- **YOUR TASK**
Below are records; please give the number of their lines that contain the string "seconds", and only that number.

-------- LISTED RECORDS

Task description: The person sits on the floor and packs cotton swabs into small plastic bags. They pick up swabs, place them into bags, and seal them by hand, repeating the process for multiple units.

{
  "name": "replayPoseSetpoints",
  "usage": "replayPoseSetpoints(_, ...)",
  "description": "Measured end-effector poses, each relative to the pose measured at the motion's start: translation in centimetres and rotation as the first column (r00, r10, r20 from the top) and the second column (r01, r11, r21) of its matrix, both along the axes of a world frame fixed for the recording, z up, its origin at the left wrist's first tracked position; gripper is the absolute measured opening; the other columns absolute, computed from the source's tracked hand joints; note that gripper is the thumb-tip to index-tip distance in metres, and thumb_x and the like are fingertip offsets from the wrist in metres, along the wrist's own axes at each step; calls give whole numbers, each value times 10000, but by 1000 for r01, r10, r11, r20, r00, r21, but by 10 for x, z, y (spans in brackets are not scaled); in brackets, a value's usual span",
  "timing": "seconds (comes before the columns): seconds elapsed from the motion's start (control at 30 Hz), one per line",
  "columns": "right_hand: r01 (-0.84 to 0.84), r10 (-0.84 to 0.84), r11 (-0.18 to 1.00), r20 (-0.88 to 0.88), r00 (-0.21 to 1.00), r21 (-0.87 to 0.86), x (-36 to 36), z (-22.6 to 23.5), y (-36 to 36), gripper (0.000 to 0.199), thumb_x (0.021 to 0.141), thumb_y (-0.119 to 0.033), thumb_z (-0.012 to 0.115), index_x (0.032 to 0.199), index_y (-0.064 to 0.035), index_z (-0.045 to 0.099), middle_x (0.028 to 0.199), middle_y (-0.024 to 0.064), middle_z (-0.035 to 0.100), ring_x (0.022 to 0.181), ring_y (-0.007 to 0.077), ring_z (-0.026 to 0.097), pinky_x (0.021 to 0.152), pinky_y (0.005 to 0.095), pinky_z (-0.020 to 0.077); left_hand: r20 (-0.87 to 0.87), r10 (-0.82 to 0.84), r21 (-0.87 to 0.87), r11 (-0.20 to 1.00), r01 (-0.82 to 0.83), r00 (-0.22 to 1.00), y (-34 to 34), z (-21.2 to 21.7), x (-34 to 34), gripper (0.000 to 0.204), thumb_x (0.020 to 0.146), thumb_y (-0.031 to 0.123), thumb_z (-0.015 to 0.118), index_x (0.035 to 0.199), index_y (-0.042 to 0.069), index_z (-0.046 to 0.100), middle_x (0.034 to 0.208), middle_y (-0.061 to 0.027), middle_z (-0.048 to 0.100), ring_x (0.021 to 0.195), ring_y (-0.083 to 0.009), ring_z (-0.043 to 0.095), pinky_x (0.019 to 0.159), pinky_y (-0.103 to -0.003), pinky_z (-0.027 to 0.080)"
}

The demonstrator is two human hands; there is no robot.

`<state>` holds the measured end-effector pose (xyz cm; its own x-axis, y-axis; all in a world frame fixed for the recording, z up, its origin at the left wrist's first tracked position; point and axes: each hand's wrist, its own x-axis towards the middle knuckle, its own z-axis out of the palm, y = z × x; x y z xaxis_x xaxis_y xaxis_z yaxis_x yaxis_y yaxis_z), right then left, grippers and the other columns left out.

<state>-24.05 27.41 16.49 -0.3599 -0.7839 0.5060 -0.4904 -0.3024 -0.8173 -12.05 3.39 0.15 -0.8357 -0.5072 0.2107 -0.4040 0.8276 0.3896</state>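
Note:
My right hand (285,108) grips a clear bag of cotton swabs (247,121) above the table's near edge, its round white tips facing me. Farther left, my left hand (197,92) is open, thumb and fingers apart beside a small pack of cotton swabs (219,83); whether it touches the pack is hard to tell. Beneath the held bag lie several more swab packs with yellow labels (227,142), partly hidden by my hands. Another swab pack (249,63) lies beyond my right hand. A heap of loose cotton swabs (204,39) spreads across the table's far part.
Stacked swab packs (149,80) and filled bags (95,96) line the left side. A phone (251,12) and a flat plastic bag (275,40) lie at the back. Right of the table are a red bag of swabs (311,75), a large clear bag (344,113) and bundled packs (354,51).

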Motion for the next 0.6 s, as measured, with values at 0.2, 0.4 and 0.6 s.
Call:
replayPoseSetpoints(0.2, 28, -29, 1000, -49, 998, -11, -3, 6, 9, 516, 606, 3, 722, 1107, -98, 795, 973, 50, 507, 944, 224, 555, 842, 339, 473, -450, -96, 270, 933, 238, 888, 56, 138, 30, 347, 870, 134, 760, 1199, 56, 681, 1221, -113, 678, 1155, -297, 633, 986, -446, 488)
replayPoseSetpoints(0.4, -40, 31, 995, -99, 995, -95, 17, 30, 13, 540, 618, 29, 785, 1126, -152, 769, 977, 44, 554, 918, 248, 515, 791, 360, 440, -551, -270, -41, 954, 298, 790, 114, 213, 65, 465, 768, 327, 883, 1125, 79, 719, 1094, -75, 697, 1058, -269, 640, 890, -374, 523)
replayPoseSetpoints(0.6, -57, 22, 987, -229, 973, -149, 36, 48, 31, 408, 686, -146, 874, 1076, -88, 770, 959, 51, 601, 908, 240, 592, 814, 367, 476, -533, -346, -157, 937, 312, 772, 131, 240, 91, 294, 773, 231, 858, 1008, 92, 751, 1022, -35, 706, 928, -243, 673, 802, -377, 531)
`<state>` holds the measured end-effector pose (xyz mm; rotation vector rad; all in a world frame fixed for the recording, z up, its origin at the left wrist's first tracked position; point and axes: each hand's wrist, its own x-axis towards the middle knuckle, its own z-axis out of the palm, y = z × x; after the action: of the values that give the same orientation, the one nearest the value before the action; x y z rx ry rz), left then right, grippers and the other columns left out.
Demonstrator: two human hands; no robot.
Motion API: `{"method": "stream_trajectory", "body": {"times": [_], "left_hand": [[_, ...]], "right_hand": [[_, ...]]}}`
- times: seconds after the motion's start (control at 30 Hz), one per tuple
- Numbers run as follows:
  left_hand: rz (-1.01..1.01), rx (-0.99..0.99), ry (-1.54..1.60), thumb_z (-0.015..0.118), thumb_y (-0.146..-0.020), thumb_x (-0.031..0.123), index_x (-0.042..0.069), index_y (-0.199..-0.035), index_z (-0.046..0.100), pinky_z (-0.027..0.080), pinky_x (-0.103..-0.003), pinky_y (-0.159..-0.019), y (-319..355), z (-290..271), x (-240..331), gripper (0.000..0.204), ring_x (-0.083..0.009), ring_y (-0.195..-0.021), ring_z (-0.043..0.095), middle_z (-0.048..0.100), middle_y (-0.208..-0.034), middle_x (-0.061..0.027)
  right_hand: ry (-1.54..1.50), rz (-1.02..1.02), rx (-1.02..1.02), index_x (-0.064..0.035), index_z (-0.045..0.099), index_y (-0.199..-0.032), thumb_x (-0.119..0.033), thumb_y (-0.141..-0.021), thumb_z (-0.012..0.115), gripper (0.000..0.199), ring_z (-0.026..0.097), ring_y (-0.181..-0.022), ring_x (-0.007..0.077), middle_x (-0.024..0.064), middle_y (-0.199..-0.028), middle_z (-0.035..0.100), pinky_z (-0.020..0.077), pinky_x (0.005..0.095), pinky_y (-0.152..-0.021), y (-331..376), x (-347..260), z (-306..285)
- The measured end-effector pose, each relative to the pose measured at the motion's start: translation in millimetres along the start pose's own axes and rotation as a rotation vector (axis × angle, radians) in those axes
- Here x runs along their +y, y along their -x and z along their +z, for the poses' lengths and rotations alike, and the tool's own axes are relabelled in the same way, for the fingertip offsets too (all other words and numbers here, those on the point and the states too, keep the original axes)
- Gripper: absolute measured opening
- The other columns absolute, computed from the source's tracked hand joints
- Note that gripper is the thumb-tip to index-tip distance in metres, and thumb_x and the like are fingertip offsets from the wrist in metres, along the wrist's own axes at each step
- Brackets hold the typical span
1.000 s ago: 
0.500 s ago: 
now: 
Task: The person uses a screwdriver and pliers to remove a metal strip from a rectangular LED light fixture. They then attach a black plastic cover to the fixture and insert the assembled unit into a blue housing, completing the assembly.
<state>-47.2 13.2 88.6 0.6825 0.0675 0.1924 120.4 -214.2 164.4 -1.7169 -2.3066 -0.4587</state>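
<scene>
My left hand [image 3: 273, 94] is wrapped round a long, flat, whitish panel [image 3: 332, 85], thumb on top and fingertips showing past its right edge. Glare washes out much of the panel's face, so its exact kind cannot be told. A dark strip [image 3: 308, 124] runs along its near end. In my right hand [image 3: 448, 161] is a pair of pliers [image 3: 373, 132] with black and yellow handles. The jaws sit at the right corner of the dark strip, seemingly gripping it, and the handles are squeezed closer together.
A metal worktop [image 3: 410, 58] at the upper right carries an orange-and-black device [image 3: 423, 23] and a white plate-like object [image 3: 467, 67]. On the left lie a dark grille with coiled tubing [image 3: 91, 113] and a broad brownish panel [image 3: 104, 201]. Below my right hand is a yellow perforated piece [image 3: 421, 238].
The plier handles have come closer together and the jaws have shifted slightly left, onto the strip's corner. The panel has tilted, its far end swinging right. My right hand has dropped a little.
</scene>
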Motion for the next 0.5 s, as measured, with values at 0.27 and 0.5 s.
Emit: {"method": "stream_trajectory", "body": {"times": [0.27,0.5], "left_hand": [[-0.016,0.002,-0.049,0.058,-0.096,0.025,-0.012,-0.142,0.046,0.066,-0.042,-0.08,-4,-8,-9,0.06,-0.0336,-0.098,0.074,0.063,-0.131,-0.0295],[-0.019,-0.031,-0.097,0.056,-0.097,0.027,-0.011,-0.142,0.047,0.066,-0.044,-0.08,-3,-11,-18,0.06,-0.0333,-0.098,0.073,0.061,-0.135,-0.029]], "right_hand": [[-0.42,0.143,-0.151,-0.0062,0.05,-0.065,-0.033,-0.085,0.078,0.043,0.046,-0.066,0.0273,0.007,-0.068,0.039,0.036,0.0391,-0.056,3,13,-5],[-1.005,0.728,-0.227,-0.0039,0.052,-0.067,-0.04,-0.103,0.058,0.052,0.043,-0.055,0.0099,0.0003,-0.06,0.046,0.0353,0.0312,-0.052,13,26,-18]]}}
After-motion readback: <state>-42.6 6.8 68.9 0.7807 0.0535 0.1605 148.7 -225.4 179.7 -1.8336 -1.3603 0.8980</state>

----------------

- **ANSWER BELOW**
2